* [What to work on]
Gather each line of the records where "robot" appears.

* [Input data]
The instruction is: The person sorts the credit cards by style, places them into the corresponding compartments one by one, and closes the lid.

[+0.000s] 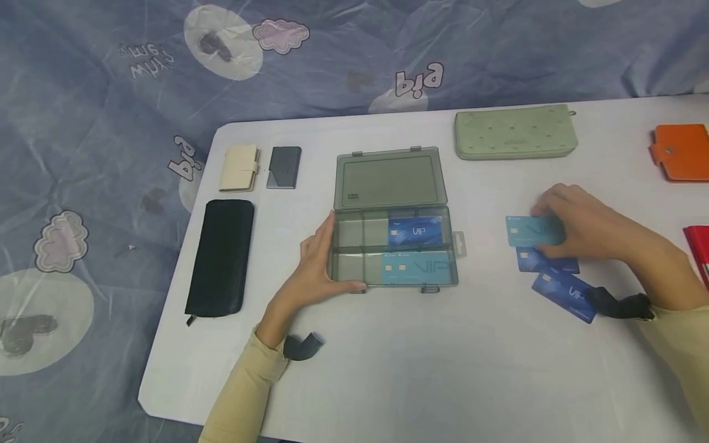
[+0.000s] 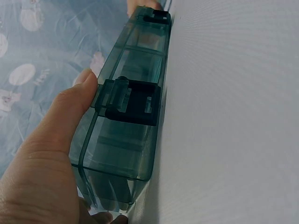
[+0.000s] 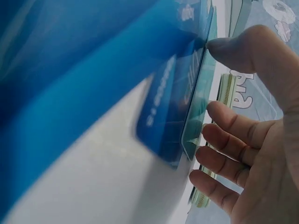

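Note:
A translucent grey-green plastic box [image 1: 350,234] lies with its lid [image 1: 390,178] folded back. My left hand [image 1: 310,267] grips its front left corner, the thumb near a front latch [image 2: 133,102] in the left wrist view. Inside, a dark blue VIP card [image 1: 415,231] is in the back row, with light blue cards [image 1: 415,271] in the front row. To the right, my right hand [image 1: 587,224] pinches a light blue VIP card [image 1: 520,232] between thumb and fingers. A dark blue card [image 1: 534,261] lies partly beneath it; another dark blue card [image 1: 562,294] lies slanted nearer me.
At left are a cream card holder [image 1: 238,168], a dark grey card case [image 1: 284,167] and a black zip wallet [image 1: 220,258]. A green pouch [image 1: 515,132] lies at the back; an orange wallet [image 1: 684,152] and a red item [image 1: 700,249] are at the right edge.

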`<action>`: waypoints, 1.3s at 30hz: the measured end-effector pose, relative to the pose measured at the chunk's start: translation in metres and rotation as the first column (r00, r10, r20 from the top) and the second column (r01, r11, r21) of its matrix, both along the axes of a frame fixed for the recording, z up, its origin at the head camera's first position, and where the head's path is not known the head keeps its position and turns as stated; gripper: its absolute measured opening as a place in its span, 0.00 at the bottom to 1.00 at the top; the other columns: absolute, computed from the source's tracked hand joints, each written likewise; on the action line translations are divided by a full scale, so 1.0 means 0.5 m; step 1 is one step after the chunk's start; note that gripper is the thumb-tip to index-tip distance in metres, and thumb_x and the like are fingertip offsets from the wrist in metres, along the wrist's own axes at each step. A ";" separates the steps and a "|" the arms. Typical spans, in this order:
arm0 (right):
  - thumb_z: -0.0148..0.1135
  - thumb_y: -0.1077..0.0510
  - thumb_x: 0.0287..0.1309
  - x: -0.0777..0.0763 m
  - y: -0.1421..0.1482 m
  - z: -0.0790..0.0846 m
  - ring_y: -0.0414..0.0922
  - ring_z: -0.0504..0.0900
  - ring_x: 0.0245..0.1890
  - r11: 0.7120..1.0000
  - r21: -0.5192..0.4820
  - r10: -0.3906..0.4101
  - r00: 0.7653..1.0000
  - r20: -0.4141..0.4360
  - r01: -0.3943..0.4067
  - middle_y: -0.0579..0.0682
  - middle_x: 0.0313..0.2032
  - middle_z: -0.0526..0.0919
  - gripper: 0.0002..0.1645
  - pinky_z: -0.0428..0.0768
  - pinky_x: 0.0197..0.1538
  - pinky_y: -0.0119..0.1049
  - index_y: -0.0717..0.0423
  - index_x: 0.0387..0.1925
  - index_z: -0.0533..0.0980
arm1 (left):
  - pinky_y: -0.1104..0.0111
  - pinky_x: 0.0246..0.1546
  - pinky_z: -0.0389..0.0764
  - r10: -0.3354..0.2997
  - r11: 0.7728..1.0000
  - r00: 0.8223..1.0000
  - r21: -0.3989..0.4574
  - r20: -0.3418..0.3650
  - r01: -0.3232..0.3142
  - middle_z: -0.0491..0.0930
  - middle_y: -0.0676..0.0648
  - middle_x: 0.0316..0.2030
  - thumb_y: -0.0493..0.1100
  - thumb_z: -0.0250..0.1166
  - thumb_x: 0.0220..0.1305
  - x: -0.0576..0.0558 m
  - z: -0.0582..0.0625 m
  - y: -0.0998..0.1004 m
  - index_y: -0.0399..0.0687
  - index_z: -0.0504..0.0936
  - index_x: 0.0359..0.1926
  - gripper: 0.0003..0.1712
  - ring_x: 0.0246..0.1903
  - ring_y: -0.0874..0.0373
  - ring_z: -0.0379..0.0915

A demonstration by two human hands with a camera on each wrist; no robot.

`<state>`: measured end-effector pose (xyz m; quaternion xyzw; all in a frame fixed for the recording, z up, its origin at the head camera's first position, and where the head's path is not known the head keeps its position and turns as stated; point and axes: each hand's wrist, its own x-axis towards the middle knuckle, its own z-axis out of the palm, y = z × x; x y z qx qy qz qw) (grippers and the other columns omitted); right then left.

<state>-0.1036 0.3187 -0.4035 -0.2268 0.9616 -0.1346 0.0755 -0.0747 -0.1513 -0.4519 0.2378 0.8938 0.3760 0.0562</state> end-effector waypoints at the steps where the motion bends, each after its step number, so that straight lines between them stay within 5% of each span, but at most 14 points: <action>1: 0.81 0.55 0.24 -0.002 -0.002 0.000 0.49 0.68 0.41 1.000 0.001 -0.006 1.000 0.007 0.006 0.54 0.42 0.74 0.38 0.70 0.41 0.46 0.62 0.43 0.74 | 0.54 0.62 0.45 0.000 1.000 1.000 -0.001 0.000 0.000 0.36 0.52 0.73 0.68 0.73 0.35 0.000 -0.001 -0.001 0.51 0.30 0.73 0.77 0.70 0.58 0.37; 11: 0.75 0.54 0.36 -0.006 -0.011 0.013 0.56 0.71 0.43 0.989 0.072 -0.134 0.984 0.122 0.126 0.64 0.46 0.75 0.41 0.72 0.46 0.56 0.67 0.52 0.69 | 0.54 0.62 0.45 -0.004 1.000 1.000 -0.011 -0.014 0.004 0.36 0.51 0.73 0.71 0.71 0.35 -0.002 -0.003 -0.001 0.50 0.29 0.73 0.77 0.70 0.58 0.38; 25: 0.79 0.53 0.31 0.016 -0.024 0.034 0.52 0.71 0.44 0.994 0.004 -0.110 0.994 0.019 0.110 0.56 0.45 0.76 0.39 0.73 0.46 0.56 0.58 0.50 0.76 | 0.55 0.62 0.46 -0.002 1.000 1.000 -0.023 -0.013 0.001 0.36 0.51 0.73 0.72 0.71 0.35 -0.001 0.000 0.000 0.50 0.29 0.73 0.77 0.71 0.59 0.38; 30: 0.79 0.53 0.28 0.045 -0.100 0.068 0.45 0.72 0.40 0.994 -0.104 0.018 0.993 -0.113 -0.030 0.48 0.41 0.77 0.39 0.72 0.43 0.43 0.55 0.49 0.77 | 0.55 0.62 0.46 -0.002 1.000 1.000 -0.016 -0.018 0.002 0.36 0.51 0.73 0.70 0.72 0.35 -0.001 0.002 0.000 0.50 0.29 0.73 0.77 0.70 0.59 0.38; 35: 0.78 0.48 0.26 0.070 -0.191 0.068 0.38 0.72 0.37 0.957 -0.168 0.187 0.945 -0.269 -0.238 0.44 0.37 0.79 0.39 0.68 0.39 0.34 0.55 0.48 0.78 | 0.56 0.62 0.46 -0.003 1.000 1.000 -0.012 -0.011 0.003 0.36 0.51 0.73 0.69 0.73 0.35 -0.001 0.003 0.000 0.50 0.29 0.73 0.77 0.70 0.59 0.37; 39: 0.75 0.43 0.30 0.081 -0.253 0.061 0.41 0.74 0.40 0.932 -0.196 0.236 0.922 -0.308 -0.304 0.44 0.38 0.80 0.36 0.69 0.43 0.40 0.54 0.46 0.79 | 0.55 0.62 0.45 0.004 1.000 1.000 -0.014 -0.004 -0.004 0.36 0.50 0.73 0.69 0.73 0.34 0.000 0.005 0.001 0.50 0.30 0.73 0.77 0.71 0.58 0.37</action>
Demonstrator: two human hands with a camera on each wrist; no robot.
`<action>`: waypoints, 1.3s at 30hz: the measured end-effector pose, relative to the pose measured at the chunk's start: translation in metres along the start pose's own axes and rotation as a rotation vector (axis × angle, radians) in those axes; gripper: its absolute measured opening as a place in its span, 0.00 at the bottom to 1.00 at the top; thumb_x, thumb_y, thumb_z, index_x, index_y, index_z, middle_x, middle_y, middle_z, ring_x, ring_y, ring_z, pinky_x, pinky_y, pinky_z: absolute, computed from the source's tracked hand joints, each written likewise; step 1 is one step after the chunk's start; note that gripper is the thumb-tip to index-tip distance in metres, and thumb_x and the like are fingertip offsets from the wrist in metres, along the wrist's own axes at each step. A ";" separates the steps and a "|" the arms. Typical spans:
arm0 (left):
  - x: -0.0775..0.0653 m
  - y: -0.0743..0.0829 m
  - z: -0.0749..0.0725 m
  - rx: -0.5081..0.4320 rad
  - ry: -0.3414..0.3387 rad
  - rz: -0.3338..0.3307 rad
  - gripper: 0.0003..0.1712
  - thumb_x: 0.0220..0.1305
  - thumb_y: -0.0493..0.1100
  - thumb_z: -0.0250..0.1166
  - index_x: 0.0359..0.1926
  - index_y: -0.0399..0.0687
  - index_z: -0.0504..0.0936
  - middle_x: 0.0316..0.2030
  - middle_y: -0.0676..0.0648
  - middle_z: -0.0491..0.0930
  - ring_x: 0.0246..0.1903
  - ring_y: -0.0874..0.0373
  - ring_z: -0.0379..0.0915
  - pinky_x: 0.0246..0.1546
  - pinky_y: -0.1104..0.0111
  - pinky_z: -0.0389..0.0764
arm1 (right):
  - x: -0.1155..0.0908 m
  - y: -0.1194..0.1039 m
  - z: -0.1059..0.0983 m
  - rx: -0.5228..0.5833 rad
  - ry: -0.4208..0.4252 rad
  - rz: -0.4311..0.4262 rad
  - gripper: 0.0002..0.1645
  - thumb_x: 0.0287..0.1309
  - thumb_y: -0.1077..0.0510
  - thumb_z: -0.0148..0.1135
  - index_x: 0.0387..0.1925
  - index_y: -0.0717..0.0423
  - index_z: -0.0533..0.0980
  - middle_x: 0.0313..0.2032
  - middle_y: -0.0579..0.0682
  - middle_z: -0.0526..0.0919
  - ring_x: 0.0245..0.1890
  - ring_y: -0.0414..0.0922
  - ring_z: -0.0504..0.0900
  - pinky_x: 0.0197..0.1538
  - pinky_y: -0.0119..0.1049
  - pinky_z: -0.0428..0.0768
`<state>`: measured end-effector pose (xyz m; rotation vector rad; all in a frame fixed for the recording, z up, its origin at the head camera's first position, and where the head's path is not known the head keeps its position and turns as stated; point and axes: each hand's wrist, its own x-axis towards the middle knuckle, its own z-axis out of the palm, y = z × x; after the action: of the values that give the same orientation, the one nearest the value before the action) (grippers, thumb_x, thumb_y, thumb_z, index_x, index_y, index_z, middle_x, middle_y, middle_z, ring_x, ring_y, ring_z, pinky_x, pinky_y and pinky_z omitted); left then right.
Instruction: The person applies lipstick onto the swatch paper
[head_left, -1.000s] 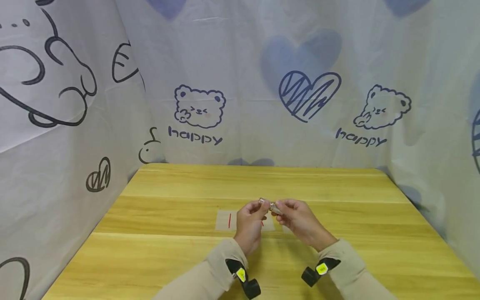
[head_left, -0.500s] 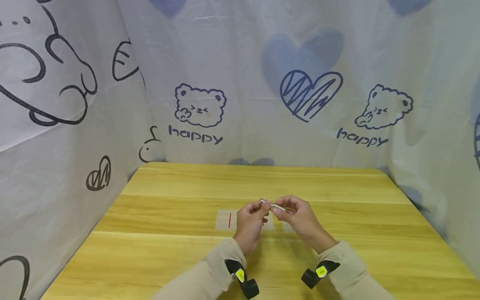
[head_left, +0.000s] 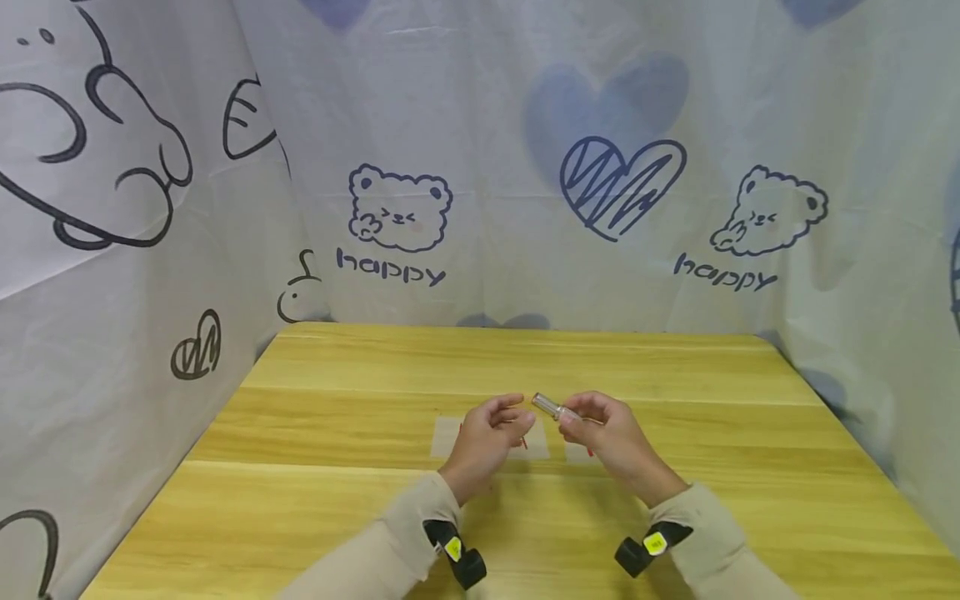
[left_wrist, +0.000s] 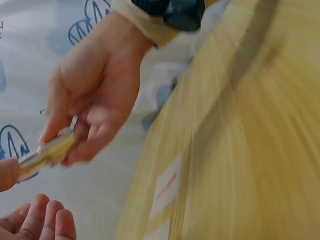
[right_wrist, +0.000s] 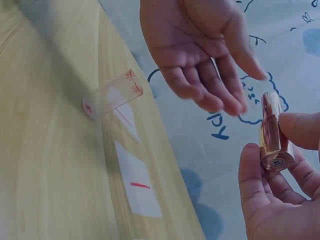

* [Your solution]
A demonstration by two human hands with a camera on each wrist; no robot.
Demonstrator: two human hands with a camera on each wrist; no robot.

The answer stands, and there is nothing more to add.